Patton e Michelle avevano una figlia, e una bella vita famigliare. Michelle nel 2006 apre un sito, TrueCrimeDiary. Sotto l’ombrello di «True Crime Fiction» si intendono tutti gli scritti riguardanti omicidi e misteri realmente avvenuti, e spesso senza soluzione alcuna.
La sua fama (e il traffico sul suo sito) esplosero quando si comprese la profondità del lavoro che stava svolgendo sul East Area Rapist («lo stupratore dell’area orienale), un violentatore seriale della zona di Sacramento degli anni Settanta. Michelle lo identificò con un altro mostro seriale, l’Original Night Stalker, e con il Visalia Ransacker: altri mostri comparsi in California nel periodo, ma che la McNamara riteneva essere la stessa persona.
Non era la prima a pensarlo, tuttavia fu la prima a poterlo dire – quarant’anni dopo! – ad alta voce: merito della serie è far vedere, grazie ad interviste opportune, come anche negli USA la macchina burocratica possa inceppare le piste giuste, persino in emergenze come quella di un tizio che entra in casa per stuprare ed uccidere.
Ossessione e trionfi postumi
La McNamara studiò il caso per anni. I suoi diari, letti estensivamente durante gli episodi, danno conto di quanto un lavoro del genere porti via alla vita di una madre; parlare di violenze indicibili con un sopravvissuto, e poco dopo organizzare la festa di compleanno di tua figlia…

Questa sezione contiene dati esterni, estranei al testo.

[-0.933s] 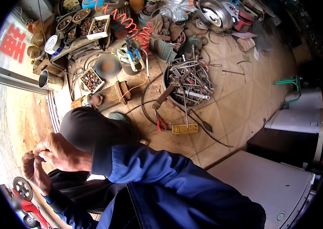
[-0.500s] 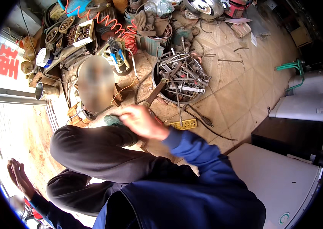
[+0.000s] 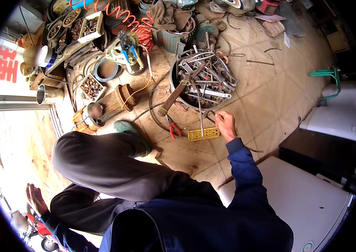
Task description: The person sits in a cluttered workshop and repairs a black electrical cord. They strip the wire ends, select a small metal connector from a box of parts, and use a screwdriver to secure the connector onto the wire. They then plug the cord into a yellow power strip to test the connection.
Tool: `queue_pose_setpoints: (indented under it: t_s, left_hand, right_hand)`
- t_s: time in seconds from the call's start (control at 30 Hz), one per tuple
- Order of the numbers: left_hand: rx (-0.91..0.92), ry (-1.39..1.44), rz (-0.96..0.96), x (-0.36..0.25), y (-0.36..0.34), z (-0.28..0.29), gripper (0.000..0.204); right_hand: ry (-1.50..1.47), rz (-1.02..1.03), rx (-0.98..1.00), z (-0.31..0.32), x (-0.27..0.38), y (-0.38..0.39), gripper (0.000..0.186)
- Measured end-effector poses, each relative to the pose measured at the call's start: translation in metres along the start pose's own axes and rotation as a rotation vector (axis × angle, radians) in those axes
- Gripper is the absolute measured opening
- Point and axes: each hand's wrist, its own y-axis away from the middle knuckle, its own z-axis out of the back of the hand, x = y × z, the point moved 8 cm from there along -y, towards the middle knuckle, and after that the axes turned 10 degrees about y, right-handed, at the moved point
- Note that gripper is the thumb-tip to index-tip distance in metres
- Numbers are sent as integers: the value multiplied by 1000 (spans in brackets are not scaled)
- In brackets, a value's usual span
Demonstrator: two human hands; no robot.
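My right hand (image 3: 227,126) is above the tiled floor, fingers curled inward next to a black cord; whether it grips anything is hidden. Just left of it lies a yellow power strip (image 3: 194,135), with a long metal rod (image 3: 200,107) reaching down across it from a round tub (image 3: 172,80) heaped with wrenches (image 3: 211,92) and other metal tools. Red-handled pliers (image 3: 173,128) rest on the floor beyond the strip's left end. Far to the left, my left hand (image 3: 37,199) hangs in the air past my knee, fingers stretched out and empty.
A rusty cylindrical part (image 3: 117,103) lies ahead of my shoe (image 3: 127,129). Behind it stand a blue-rimmed bowl (image 3: 106,70) and trays of small hardware (image 3: 91,86). White appliances (image 3: 287,197) line the right side. A coiled red hose (image 3: 145,38) hangs at the back.
My right hand has swung right, from over my shoe to beside the power strip, uncovering the pliers. My left hand has shifted slightly down and right. The view has moved a little.
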Motion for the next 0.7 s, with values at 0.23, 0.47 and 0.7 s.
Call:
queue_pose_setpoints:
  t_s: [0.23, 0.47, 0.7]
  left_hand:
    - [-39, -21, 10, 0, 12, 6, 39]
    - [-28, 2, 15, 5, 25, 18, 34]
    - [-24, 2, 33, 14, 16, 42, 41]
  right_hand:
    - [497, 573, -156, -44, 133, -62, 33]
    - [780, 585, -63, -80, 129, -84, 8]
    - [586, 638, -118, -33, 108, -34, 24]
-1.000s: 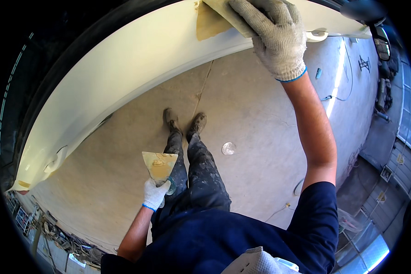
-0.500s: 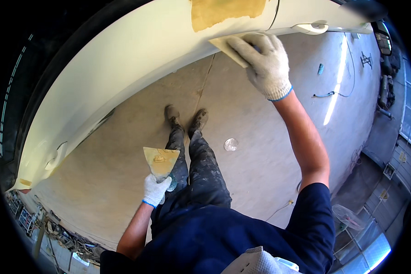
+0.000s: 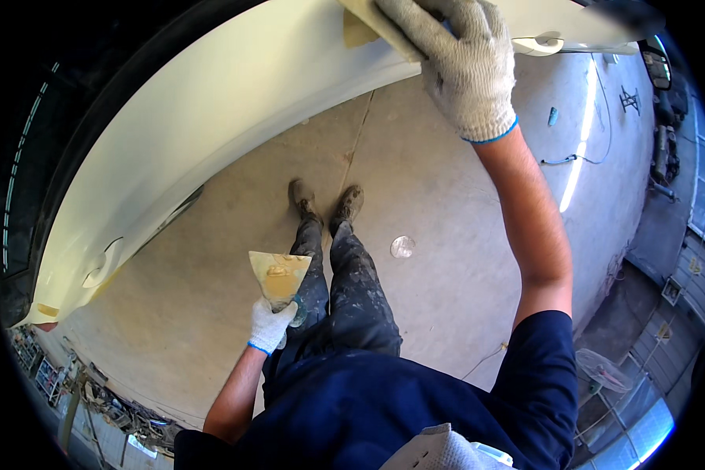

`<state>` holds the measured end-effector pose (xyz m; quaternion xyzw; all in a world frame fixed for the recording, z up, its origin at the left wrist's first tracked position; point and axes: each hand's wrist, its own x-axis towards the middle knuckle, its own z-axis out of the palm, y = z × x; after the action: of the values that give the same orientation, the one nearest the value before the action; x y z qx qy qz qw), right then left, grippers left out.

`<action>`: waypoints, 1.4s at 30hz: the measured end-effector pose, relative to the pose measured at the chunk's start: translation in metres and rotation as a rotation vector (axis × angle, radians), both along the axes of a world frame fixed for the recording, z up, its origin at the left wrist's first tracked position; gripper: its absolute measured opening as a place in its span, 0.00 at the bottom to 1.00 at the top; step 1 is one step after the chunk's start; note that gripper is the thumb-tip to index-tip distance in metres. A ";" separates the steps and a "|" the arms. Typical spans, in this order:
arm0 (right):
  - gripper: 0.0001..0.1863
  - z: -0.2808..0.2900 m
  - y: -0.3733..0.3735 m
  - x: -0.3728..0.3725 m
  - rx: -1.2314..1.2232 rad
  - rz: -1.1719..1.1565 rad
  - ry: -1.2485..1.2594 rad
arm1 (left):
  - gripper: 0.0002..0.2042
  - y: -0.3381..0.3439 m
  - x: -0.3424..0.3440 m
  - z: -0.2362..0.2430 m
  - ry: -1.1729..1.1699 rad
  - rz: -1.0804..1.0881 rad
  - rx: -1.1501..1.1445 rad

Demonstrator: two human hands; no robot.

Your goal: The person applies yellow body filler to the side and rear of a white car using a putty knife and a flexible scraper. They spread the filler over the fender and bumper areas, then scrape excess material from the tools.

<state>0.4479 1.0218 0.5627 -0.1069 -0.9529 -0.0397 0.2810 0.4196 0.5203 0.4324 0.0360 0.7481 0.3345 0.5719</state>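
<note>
scraper [image 3: 267,280] is low left of centre, over the floor [image 3: 196,298] and beside the legs [image 3: 352,290]; long axis runs roughly up the view, wide edge pointing away from the body, narrow end toward the wearer. tan putty [image 3: 278,272] sits on its blade. left hand [image 3: 271,326], gloved, is wrapped round the narrow end, fingers curled in with no visible gap. spreader [image 3: 381,31] is at top centre, long edge slanting from upper left to lower right, upper end cut off by the frame. right hand [image 3: 471,74], gloved, has it pinched: fingers slightly apart, laid along its face, thumb hidden. spreader overlaps the tan patch [image 3: 358,31] on the white car panel [image 3: 211,117]; can't tell how firmly it presses. door handle [image 3: 539,46] is just right of that hand.
</note>
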 end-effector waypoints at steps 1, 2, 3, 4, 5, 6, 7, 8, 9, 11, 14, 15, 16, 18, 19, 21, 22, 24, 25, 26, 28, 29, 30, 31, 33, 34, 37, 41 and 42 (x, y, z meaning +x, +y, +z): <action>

Mise in contatto ogni tassello. Parlò con chiunque: sopravvissuti, famigliari, poliziotti, assistenti sociali, altri scrittori interessati al caso. Visitò i luoghi del delitto infinite volte. Ad un certo punto riuscì a farsi dare scatoloni di fascicoli, vecchi di decenni, sui casi: riempivano un’auto famigliare e l’intera stanza di una casa.
Il suo lavoro divenne un articolone per il Los Angeles Magazine nel 2013, con un seguito nel 2014. Il successo fu clamoroso. Alcuni investigatori, ancora in qualche modo attivi nel tentare di risolvere i casi, notarono la sua serietà e profondità, e cominciarono a fidarsi di lei, condividendo il materiale. Soprattutto, una grande casa editrice di Nuova York, HarperCollins, notò i pezzi e offrì un contratto per un libro. Lei accettò, conscia di quanto, sotto il peso del mistero e del perfezionismo, questo le avrebbe complicato – e infine distrutto – la vita.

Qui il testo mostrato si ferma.